Compressed gas, such as carbon dioxide (the same gas which puts the “fizz” in soda pop) is used in products designed to deliver a coarse spray at close range…in household disinfectants, or example. Nitrogen, as used in contact lens cleaners and nitrous oxide, as used in whipped toppings, are also used as propellants.

Q. If the contribution of aerosols to air pollution is minimal, then why are they suspect?

A. Aerosols, still remembered from the pre-1978 chlorofluorocarbon/ozone controversy, offer a convenient target. Perhaps because of their “high tech” characteristics, they don’t seem to fit the profile of a “natural” product. Rather than switching to non-aerosol containers, well-meaning consumers who are concerned about air quality would be far better advised to simply maintain the family car properly!

Q. But aren’t alternative packages better for the environment?

A. Once again, myth prevails over reality. For example, pump sprays are generally perceived as being environmentally superior. Actually, the ingredients in the pump container which replace the aerosol propellant, contain many more reactive VOCs than the aerosol package. The aerosol steel can is fully recyclable; pumps and roll-ons are not.

Q. But after all, do we really need aerosols?

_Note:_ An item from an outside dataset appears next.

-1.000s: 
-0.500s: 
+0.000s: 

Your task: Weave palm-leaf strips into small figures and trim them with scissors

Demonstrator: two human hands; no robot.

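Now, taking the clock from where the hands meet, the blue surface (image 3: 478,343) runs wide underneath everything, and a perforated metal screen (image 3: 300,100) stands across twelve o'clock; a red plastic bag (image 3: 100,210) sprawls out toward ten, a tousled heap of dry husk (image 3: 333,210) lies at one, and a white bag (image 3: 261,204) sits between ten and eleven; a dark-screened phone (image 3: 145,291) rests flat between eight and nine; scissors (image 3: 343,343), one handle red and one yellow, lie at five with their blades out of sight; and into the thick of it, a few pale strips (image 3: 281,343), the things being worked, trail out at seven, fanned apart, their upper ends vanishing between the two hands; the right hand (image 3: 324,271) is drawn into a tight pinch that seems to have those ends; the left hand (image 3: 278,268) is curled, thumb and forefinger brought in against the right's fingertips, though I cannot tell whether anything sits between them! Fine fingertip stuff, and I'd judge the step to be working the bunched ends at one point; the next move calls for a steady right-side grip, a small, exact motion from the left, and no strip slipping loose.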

A. The aerosol container is a unique package. It is convenient, effective and efficient. It offers consumers a controlled “clean hands’ way to deliver personal care, spray paint, household and automotive products. It is hermetically sealed and its contents are always free of bacterial contamination.

It would be tragic indeed if aerosols were to be replaced with less effective alternatives, with absolutely no resulting improvement in air quality. Evidently the American consumer agrees, in that 3.7 billion aerosol units were produced in the USA in 2005. Western Europe, which also does not use CFCs as propellant, produced over 5 billion aerosol units in 2005.

Safety and Disposal

Like most household or personal care products, aerosols are not hazardous when handled and disposed of properly. Reading and following the instructions printed on the label will ensure proper and safe use. The label instructions are there for your protection.

The best way to dispose of an empty aerosol container is to recycle it. Aerosol cans are made of steel and aluminum and can be recycled like any other empty steel cans. A growing number of communities accept empty aerosol cans together with other metal containers. Check with your local recycling coordinator, however, before putting any material in your recycling bin. Be sure the can is empty before placing the container in the trash with your other solid waste if recycling is not available.